La ideología del periódico fue, desde un primer momento, monárquica y de tendencia conservadora, inclinándose ligeramente hacia los moderados después de la ruptura liberal. Hasta el último cuarto del siglo XIX, el ‘Diario de Barcelona’ fue el hegemónico entre los de su tendencia política. Empezó a perder influencia durante la Restauración, cuando fueron surgiendo competidores como ‘La Publicidad’ (1878), ‘El Diluvio’ (1879), ‘La Vanguardia’ (1881) o ‘El Noticiero Universal’ (1888). Aun así, en 1927 tenía una tirada de 50.000 ejemplares.

La ideología del periódico fue, desde un primer momento, monárquica y de tendencia conservadora

Durante la II República se posicionó en la línea monárquica y de la CEDA. Al estallar la Guerra Civil, fue incautado por Estat Catalá y se convirtió en el órgano de este partido; hasta que en 1937 la República desalojó a los ocupantes y, tras un breve periodo, dejó de publicarse. Con el franquismo se mantuvo en su línea de siempre, hasta entrar en crisis tras la muerte del dictador. A finales de los setenta su tirada apenas llegaba a los 7.000 ejemplares.
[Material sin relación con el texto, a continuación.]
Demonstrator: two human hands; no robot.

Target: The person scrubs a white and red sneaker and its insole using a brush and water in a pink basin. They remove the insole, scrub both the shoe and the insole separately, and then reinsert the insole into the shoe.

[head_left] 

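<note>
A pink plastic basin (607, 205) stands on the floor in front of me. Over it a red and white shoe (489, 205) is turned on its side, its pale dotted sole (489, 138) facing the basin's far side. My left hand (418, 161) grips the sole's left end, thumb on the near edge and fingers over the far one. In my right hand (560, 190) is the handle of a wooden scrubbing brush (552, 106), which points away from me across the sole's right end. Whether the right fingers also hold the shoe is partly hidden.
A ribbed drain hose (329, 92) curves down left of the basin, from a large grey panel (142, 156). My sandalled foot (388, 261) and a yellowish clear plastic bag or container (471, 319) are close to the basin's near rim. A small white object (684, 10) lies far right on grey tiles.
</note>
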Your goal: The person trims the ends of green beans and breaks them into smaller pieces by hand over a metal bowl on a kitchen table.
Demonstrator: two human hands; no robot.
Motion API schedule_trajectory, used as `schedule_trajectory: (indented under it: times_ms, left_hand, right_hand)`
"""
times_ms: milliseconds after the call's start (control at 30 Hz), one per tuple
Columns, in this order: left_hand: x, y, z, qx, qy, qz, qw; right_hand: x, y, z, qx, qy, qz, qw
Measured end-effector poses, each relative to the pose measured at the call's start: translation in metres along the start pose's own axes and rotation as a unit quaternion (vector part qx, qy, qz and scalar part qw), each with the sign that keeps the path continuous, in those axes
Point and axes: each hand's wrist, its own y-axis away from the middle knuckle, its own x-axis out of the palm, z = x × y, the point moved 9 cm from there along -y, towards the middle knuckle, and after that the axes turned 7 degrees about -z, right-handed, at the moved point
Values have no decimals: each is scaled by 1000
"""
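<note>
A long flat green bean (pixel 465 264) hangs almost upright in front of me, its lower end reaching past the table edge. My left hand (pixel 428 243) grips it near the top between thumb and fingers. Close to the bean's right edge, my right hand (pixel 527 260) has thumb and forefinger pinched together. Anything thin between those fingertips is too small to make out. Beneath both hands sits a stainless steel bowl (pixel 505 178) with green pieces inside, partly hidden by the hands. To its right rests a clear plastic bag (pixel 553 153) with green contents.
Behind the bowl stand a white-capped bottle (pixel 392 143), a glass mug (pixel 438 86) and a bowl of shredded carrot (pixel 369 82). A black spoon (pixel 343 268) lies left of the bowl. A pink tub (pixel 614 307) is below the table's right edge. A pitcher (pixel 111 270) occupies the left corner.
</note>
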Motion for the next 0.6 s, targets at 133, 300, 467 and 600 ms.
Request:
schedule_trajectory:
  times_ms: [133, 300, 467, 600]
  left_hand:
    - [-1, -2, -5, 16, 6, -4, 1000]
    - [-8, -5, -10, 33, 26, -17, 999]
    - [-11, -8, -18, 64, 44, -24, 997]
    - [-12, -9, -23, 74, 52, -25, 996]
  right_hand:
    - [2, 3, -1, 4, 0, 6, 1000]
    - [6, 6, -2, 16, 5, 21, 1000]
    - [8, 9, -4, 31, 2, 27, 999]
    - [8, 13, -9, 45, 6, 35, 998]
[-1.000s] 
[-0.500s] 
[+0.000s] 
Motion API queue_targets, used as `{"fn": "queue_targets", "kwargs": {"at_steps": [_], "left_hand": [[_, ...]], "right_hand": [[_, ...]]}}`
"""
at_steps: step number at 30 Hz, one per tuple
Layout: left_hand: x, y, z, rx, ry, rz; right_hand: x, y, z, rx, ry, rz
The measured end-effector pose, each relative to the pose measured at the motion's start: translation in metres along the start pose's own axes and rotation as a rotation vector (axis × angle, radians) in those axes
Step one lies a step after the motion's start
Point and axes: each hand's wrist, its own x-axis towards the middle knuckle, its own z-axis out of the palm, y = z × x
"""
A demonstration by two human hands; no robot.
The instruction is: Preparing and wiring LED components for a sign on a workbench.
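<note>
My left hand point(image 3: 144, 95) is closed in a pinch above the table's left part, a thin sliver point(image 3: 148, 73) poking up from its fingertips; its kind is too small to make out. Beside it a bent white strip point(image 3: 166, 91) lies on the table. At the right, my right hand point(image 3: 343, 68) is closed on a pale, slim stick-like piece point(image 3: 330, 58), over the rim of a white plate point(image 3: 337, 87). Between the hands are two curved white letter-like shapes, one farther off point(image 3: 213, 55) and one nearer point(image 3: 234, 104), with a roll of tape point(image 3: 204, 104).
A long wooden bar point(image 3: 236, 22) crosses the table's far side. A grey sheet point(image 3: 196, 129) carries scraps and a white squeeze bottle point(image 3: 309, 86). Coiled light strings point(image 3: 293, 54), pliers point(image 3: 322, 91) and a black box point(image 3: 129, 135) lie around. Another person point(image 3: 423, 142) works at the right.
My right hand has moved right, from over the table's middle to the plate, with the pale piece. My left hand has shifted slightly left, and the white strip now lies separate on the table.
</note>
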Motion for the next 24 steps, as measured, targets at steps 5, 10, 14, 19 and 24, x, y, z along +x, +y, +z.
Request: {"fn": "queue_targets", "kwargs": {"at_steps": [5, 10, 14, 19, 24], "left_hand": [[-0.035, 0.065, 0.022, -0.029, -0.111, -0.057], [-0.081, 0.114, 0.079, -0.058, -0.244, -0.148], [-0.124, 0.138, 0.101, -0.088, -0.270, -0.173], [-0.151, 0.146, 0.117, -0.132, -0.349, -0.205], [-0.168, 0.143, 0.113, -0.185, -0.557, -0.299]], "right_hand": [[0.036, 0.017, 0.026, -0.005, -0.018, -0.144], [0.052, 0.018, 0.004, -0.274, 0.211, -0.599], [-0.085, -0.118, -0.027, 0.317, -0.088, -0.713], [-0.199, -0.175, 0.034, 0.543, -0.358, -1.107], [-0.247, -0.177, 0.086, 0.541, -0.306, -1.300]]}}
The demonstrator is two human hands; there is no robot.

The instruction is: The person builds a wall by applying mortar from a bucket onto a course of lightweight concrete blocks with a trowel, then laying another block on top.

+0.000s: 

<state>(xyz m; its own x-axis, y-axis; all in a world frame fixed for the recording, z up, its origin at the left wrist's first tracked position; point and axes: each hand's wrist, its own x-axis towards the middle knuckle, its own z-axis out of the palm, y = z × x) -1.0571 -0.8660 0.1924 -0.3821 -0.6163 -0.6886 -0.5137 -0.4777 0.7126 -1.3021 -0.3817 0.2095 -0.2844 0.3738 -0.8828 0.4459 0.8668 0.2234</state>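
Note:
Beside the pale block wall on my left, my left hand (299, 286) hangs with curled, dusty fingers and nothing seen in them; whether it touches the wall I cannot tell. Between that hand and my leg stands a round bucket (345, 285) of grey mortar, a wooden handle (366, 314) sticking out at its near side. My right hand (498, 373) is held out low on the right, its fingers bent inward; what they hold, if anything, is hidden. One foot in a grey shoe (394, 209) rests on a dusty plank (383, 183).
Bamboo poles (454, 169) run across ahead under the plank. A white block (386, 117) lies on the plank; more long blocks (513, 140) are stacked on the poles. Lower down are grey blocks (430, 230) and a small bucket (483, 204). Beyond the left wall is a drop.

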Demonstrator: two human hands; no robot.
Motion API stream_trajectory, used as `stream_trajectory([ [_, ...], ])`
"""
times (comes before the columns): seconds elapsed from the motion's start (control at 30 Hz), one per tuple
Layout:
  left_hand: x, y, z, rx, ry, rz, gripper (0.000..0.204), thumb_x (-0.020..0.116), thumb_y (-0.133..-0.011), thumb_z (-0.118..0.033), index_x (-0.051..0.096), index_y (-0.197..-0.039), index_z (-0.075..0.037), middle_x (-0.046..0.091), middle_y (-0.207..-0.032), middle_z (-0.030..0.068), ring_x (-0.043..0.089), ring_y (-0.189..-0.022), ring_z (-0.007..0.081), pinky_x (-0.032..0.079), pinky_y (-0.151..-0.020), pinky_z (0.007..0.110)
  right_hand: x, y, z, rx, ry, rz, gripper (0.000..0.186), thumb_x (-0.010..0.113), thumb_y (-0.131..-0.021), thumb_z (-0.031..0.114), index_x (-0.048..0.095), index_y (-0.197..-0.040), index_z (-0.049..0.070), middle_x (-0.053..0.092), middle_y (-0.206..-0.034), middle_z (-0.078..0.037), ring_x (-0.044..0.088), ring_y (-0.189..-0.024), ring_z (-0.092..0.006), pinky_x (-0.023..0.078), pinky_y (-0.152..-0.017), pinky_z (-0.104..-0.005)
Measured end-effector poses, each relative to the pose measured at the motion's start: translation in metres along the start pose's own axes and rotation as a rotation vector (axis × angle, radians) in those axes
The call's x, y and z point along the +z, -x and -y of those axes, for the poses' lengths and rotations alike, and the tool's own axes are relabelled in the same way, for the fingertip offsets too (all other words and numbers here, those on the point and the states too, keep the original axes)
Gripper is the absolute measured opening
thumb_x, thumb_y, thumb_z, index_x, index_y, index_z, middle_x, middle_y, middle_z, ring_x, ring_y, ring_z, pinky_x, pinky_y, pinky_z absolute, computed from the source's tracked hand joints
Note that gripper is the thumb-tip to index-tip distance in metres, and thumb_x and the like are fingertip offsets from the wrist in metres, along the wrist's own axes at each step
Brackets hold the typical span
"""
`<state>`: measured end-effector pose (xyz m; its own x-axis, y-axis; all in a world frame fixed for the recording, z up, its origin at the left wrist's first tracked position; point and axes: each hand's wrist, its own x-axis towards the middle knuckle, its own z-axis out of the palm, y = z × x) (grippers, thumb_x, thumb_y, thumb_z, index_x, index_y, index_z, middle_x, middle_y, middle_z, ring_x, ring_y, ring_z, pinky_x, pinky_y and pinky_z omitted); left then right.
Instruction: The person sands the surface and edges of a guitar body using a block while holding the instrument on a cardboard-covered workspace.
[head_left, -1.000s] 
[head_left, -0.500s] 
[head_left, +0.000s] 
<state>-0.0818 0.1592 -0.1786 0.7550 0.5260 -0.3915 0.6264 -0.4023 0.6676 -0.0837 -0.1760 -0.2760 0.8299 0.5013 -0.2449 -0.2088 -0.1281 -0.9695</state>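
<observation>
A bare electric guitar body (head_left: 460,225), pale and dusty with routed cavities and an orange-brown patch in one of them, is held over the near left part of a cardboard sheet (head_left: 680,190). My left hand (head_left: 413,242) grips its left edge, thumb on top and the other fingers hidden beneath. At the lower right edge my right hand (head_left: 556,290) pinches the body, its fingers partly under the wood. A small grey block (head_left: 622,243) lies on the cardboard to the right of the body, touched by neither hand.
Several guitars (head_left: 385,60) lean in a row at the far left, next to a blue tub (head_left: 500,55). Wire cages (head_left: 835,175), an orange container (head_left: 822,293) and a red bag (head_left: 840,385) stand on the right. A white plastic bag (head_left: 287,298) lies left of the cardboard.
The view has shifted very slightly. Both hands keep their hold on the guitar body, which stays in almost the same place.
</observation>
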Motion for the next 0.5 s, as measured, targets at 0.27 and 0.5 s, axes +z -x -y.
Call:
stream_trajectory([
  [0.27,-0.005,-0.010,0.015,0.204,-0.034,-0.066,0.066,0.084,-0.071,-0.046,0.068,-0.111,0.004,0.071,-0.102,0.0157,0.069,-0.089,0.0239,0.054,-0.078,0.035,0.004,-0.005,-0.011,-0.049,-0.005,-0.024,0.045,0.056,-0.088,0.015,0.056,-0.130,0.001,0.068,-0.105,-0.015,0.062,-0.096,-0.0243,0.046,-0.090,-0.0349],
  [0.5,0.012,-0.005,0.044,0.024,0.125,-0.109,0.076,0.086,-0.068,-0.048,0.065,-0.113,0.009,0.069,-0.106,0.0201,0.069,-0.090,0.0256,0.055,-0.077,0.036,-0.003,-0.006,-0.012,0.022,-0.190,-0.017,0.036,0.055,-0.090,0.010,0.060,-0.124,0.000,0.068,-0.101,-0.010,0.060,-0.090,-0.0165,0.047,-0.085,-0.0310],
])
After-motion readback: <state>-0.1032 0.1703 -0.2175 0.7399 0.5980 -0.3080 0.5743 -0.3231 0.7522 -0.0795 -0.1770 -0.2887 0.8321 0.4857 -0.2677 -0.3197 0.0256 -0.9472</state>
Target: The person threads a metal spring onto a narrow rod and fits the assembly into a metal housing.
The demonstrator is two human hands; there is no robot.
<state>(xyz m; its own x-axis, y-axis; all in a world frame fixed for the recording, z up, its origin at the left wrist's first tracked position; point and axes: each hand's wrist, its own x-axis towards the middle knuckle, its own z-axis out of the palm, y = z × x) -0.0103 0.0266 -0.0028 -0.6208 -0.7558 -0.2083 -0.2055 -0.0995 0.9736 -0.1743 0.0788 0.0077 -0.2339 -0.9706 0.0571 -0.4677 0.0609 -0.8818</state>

Dejó de publicarse en julio de 1980, tras la suspensión de pagos de la empresa, reapareciendo en octubre de este mismo año, autogestionado por los trabajadores y en edición bilingüe –castellano y catalán-. Cerró nuevamente en 1984, reapareciendo en 1986, solo en catalán, de la mano del Grupo Zeta, que lo traspasó a la O.N.C.E., quien a su vez lo vendió a un grupo ilerdense –Hermanos Dalmau- que acabó de rematarlo en 1994. Con el cierre de la edición digital en el 2009, desapareció definitivamente.